→ **Source material**:
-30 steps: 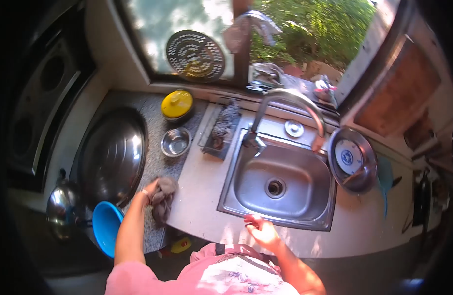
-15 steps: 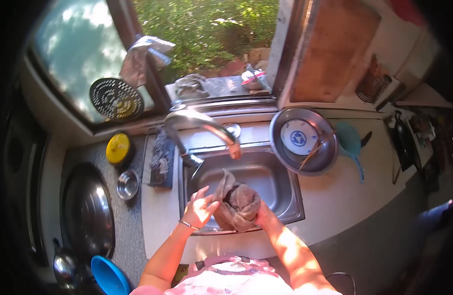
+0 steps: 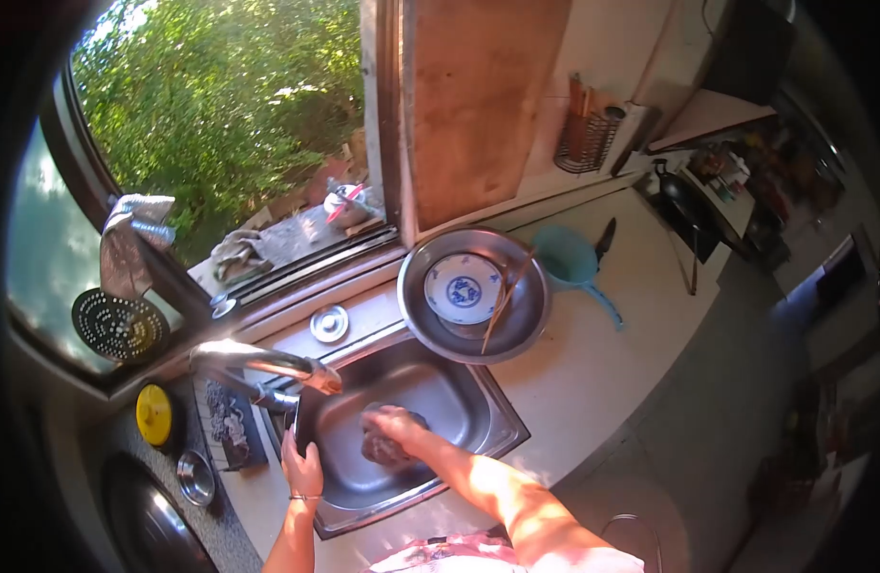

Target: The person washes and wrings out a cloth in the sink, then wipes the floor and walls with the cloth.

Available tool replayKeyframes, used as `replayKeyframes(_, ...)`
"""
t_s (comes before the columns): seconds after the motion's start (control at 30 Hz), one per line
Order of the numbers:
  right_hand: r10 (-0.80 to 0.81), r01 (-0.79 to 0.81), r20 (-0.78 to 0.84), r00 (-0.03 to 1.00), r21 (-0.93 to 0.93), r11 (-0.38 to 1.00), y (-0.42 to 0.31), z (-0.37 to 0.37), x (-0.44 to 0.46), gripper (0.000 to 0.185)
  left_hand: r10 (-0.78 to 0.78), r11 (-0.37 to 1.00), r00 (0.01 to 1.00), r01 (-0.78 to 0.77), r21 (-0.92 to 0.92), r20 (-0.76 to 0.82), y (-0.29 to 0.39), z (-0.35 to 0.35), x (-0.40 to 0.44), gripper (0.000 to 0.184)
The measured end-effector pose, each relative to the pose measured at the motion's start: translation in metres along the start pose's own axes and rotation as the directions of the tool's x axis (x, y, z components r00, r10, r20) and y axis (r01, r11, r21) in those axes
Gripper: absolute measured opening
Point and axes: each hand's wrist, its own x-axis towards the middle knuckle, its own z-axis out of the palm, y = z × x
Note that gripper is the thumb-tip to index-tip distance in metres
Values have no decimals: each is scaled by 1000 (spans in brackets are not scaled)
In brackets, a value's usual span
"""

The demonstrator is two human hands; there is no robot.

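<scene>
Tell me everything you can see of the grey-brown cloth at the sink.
The grey-brown, soft-looking fabric cloth is bunched into a crumpled, rounded lump, its edges and corners not clear to make out. It is low within the rectangular grey metal sink, around the middle of the bowl. The person's bare right hand lies over it and hides part of it; whether it grips or just presses is unclear. Wet or dry cannot be told.

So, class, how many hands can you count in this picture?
2: the left hand is beside the faucet; the right hand holds a brown cloth in the sink. No other hand shows.
</scene>
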Motion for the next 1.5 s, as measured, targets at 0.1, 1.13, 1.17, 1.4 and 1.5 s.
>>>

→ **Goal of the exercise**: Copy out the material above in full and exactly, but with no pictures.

→ **Response area**:
-30 steps: 
-15 steps: 
+0 steps: 

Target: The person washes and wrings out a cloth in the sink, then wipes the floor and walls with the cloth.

Available tool replayKeyframes, used as `replayKeyframes(_, ...)`
"""
t_s (comes before the columns): seconds after the motion's start (control at 30 Hz), one per line
Order of the numbers:
  right_hand: r10 (-0.80 to 0.81), r01 (-0.79 to 0.81), r20 (-0.78 to 0.84), r00 (-0.03 to 1.00), r21 (-0.93 to 0.93), r11 (-0.38 to 1.00), y (-0.42 to 0.31), z (-0.37 to 0.37), x (-0.44 to 0.46), gripper (0.000 to 0.185)
  left_hand: r10 (-0.78 to 0.78), r11 (-0.37 to 1.00), r00 (0.01 to 1.00), r01 (-0.78 to 0.77), r21 (-0.92 to 0.92), r20 (-0.76 to 0.82), y (-0.29 to 0.39), z (-0.35 to 0.35), x (-0.40 to 0.44), gripper (0.000 to 0.184)
The measured end-effector pose, each relative to the pose measured at the motion's start: translation in metres along the start pose's own axes and rotation as the directions of the tool's x axis (x, y, z components r00, r10, r20) and y axis (r01, r11, r21) in those axes
Gripper: absolute measured opening
Point and axes: each hand's wrist, its own x-axis towards the middle knuckle, its own z-axis out of the palm, y = z × x
Note that gripper is the thumb-tip to index-tip distance in metres
Values have no decimals: each is scaled by 1000 (spans in brackets are not scaled)
In brackets, a value's usual span
"""

The demonstrator is two human hands; there is no robot.

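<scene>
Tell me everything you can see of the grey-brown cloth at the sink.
The grey-brown, soft-looking fabric cloth is bunched into a crumpled, rounded lump, its edges and corners not clear to make out. It is low within the rectangular grey metal sink, around the middle of the bowl. The person's bare right hand lies over it and hides part of it; whether it grips or just presses is unclear. Wet or dry cannot be told.

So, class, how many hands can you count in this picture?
2: the left hand is beside the faucet; the right hand holds a brown cloth in the sink. No other hand shows.
</scene>
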Motion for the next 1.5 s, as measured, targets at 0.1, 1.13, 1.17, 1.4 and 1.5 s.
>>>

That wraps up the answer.